When my H told me he didn't love me anymore, I decided I didn't want a loveless marriage so started to detach myself e,g seperate bedrooms, not doing his washing, cooking etc, with a view to a formal seperation which gave him a jolt and then when I found about the affair a few days later, it all made sense.

Jeanniewithblueeyes Mon 22-Aug-11 12:38:31

Some of the trouble is that I do feel he's always been a bit of a pushover, he's not assertive and bloody bends over backwards. I think, deep down, that I feel he's a bit weak and I've taken advantage of this and him. I'm contantly provoking an argument to get a reaction, and he won't react. I'm not coming across well, here, but there's no point my pretending.

Jeanniewithblueeyes Mon 22-Aug-11 12:39:51

Right, I'm going to have a look at the laptop.

vigglewiggle Mon 22-Aug-11 12:41:32

You are being honest and you don't sound like a horror. It sounds like you were looking for attention. You are perhaps prone to this behaviour, but it has become magnified because your DH's attentions are elsewhere!

WondersOfTheWorld Mon 22-Aug-11 12:43:26

I don't like the 'Oh I am sure he has an affair' line.
But it is true that when a marriage fails, both parties have something to do with it and you shouldn't put all the responsability on your shoulders.
And the least you should do for partner is tell them you are unhappy before it's too late.

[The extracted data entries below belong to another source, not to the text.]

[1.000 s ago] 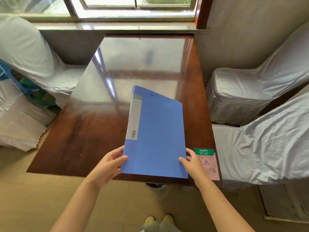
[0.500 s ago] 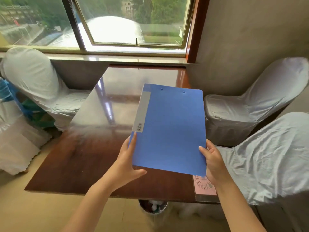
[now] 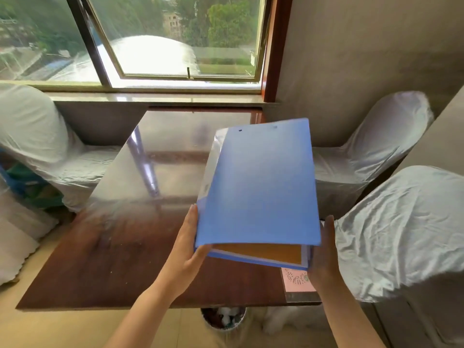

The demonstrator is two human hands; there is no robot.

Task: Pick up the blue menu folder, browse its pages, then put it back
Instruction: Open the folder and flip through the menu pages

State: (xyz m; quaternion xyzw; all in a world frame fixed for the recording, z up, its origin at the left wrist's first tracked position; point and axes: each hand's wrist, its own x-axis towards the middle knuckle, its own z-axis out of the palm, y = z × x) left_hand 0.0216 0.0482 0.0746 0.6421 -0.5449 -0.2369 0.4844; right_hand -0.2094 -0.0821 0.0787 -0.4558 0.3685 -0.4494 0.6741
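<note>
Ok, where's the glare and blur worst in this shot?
Head view: the window is blown out at its centre, its light mirrored as glare on the table; the folder cover's far edge is motion-blurred; frame lines bow from the wide lens.

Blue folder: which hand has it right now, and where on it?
Both. The left hand grips the blue menu folder at its near left corner, fingers along the spine edge; the right hand holds its near right corner. The cover is slightly lifted.
</note>
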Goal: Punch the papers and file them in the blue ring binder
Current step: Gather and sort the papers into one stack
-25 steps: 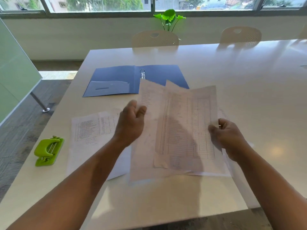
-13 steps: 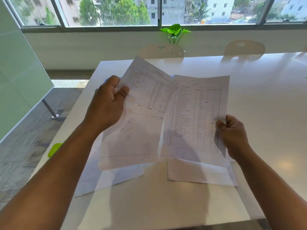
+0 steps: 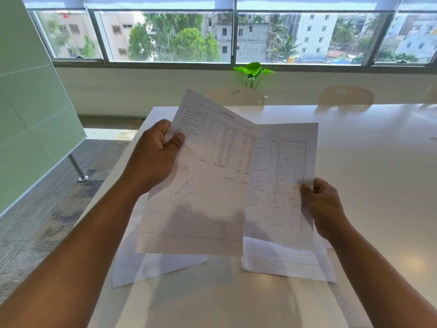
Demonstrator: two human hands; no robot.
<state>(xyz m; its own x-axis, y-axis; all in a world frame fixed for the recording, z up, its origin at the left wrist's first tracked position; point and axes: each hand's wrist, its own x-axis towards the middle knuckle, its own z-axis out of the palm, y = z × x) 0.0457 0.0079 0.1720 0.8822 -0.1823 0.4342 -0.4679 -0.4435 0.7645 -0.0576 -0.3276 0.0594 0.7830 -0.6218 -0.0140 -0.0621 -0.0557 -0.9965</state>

WondersOfTheWorld Mon 22-Aug-11 12:46:38

he's not assertive and bloody bends over backwards. ... I'm contantly provoking an argument to get a reaction

Is he in some ways passive agressive ? see [ here]

<<Sorry if I am jumping at the wrong wagon here>>

Jeanniewithblueeyes Mon 22-Aug-11 12:51:28

I do wish he'd said something way before this. Obviously I know that I've not been the nicest person to live with but I really didn't realise it had got this bad for him. I really hope it's not too late. We've been together 22 years, married for 16, nearly half my life and I'm so scared.

Jeanniewithblueeyes Mon 22-Aug-11 12:54:47

TBH, he could well have found someone who makes him feel good about himself, but it won't have become an affair yet, I don't think. But I do worry that it may do.

WondersOfTheWorld Mon 22-Aug-11 12:57:31

Sorry the link is here

vigglewiggle Mon 22-Aug-11 12:57:52

Ask to use his phone on some pretext of your phone playing up and see how he reacts.

I know what wonders is getting at, but I have a feeling there is more to this.

Jeanniewithblueeyes Mon 22-Aug-11 13:01:58

No, I don't think he's passive aggressive. Passive, maybe, but not underhand. He does have difficulty expressing his emotions. Some of the points on that link described me better than him, the constant nit picking, nothing being right sometimes.